Give back an exact copy of the listing that follows, without the pictures.

======== Supplied data ========

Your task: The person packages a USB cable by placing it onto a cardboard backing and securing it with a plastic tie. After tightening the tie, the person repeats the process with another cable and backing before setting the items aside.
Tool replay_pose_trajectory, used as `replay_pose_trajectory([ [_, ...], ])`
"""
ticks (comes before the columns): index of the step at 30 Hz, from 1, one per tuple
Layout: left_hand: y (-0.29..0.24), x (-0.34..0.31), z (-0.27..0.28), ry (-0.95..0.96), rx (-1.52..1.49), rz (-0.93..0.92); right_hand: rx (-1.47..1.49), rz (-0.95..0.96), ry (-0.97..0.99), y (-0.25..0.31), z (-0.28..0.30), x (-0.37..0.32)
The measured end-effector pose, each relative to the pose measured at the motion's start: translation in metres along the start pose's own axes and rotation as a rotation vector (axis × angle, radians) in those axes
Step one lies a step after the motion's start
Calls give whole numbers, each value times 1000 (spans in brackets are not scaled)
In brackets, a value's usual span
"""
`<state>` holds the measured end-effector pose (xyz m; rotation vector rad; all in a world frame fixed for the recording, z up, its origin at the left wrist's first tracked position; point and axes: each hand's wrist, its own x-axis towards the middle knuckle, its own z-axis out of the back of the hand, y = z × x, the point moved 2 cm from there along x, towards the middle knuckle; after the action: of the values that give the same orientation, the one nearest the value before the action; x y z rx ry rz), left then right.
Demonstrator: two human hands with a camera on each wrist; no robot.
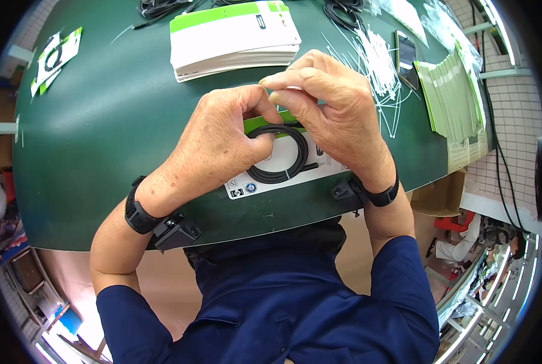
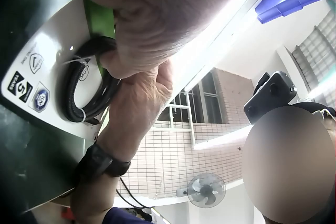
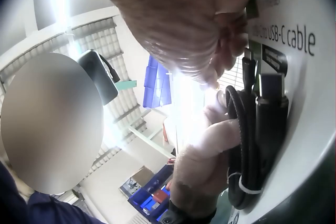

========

_Answer for this exercise_:
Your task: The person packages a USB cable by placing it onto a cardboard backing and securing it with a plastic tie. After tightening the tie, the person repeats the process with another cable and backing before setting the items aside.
Tool replay_pose_trajectory, used as `replay_pose_trajectory([ [_, ...], ])`
"""
ticks (comes before the columns): index of the step at 30 Hz, from 1, one per tuple
Layout: left_hand: y (-0.29..0.24), x (-0.34..0.31), z (-0.27..0.28), ry (-0.95..0.96), rx (-1.52..1.49), rz (-0.93..0.92); right_hand: rx (-1.47..1.49), rz (-0.95..0.96), ry (-0.97..0.99), y (-0.25..0.31), z (-0.28..0.30), x (-0.37..0.32)
The measured end-effector pose, each relative to the pose measured at the motion's start: translation in metres along the start pose's own axes and rotation as a rotation vector (axis × angle, radians) in those axes
Step one lies a step after the motion's start
Calls give whole numbers, each value times 1000 (spans in brackets are not scaled)
In brackets, a value's usual span
"""
`<state>` holds the measured end-effector pose (xyz m; rotation vector rad; all in a world frame fixed for the recording, z up, its origin at the left wrist's first tracked position; point and axes: each hand's wrist, its own x-axis towards the middle knuckle, its own z-axis out of the back of the hand, y = z × x, the point moved 2 cm from there along x, towards the middle knuckle; after the action: of the values that give the same orientation, the one nearest the value before the action; x y z rx ry rz), left then right.
Demonstrator: two human hands with a camera on each wrist; no robot.

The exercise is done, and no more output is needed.